• _REQUIRED WORK_
Start at the line holding "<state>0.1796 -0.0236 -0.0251". Write out that line and each one after it to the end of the data, unchanged.

:::::

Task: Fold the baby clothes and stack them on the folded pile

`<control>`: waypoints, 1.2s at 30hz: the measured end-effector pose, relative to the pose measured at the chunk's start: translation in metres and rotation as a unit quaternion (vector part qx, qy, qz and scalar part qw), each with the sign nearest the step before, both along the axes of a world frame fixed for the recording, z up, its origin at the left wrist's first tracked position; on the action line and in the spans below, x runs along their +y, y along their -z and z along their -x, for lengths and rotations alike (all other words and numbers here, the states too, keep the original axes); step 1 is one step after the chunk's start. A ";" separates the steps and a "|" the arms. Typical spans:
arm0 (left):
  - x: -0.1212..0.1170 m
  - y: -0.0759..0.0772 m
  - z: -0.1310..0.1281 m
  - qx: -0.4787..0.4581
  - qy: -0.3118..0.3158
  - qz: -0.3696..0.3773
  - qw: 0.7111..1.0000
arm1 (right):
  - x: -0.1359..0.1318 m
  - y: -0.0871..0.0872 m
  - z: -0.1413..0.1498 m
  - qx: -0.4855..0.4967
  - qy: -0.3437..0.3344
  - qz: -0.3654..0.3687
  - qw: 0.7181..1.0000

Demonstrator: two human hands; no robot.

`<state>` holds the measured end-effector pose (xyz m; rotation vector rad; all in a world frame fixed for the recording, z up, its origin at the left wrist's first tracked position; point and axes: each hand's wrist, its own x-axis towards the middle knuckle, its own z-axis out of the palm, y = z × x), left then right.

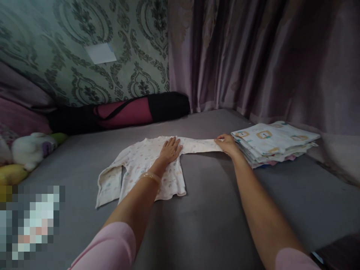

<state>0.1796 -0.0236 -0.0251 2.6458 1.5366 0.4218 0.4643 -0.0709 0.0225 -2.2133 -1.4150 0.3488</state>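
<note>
A small white long-sleeved shirt [140, 157] with a tiny coloured print lies spread on the grey bed sheet [208, 210]. My left hand [171, 149] rests flat on its upper right part, near the shoulder, fingers stretched out. At the end of the right sleeve [199, 145], my right hand [227, 144] pinches the cuff between thumb and fingers, and that sleeve is drawn out straight sideways. The other sleeve [109, 185] bends down toward the lower left. My left forearm covers part of the shirt's front.
Just right of my right hand is a stack of folded printed cloths [277, 137]. A long black and dark pink bag [126, 112] lies along the wall. Plush toys [28, 150] sit at the left. Purple curtains [213, 56] hang behind the bed. A blurred patch hides the lower left corner.
</note>
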 end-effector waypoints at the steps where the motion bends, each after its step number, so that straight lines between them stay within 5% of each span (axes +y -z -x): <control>1: 0.000 0.001 0.000 0.000 -0.001 -0.008 1.000 | -0.001 0.002 -0.001 -0.016 -0.006 0.003 1.000; 8: 0.002 0.002 -0.001 0.008 -0.011 -0.004 1.000 | -0.018 0.007 0.014 -0.173 -0.041 0.036 0.983; 17: 0.000 -0.002 -0.002 0.009 -0.009 0.010 1.000 | -0.033 -0.004 0.029 -0.300 -0.039 -0.016 0.953; 25: -0.002 -0.004 -0.002 0.011 0.000 0.022 1.000 | 0.011 -0.001 0.132 -0.169 -0.279 0.034 0.945; 29: -0.001 -0.001 -0.001 0.022 0.005 0.017 1.000 | 0.020 0.016 0.160 -0.124 -0.280 0.055 0.950; 36: 0.000 -0.001 -0.001 0.005 0.001 0.021 1.000 | 0.008 0.023 0.144 -0.144 -0.238 0.073 0.958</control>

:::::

• _ANSWER BELOW_
<state>0.1796 -0.0236 -0.0251 2.6458 1.5366 0.4218 0.4643 -0.0709 0.0225 -2.2133 -1.4150 0.3488</state>
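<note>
A small white long-sleeved shirt [140, 157] with a tiny coloured print lies spread on the grey bed sheet [208, 210]. My left hand [171, 149] rests flat on its upper right part, near the shoulder, fingers stretched out. At the end of the right sleeve [199, 145], my right hand [227, 144] pinches the cuff between thumb and fingers, and that sleeve is drawn out straight sideways. The other sleeve [109, 185] bends down toward the lower left. My left forearm covers part of the shirt's front.
Just right of my right hand is a stack of folded printed cloths [277, 137]. A long black and dark pink bag [126, 112] lies along the wall. Plush toys [28, 150] sit at the left. Purple curtains [213, 56] hang behind the bed. A blurred patch hides the lower left corner.
</note>
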 end-effector waypoints at the steps where the motion bends, each after its step number, so that straight lines between them stay within 5% of each span (axes +y -z -x): <control>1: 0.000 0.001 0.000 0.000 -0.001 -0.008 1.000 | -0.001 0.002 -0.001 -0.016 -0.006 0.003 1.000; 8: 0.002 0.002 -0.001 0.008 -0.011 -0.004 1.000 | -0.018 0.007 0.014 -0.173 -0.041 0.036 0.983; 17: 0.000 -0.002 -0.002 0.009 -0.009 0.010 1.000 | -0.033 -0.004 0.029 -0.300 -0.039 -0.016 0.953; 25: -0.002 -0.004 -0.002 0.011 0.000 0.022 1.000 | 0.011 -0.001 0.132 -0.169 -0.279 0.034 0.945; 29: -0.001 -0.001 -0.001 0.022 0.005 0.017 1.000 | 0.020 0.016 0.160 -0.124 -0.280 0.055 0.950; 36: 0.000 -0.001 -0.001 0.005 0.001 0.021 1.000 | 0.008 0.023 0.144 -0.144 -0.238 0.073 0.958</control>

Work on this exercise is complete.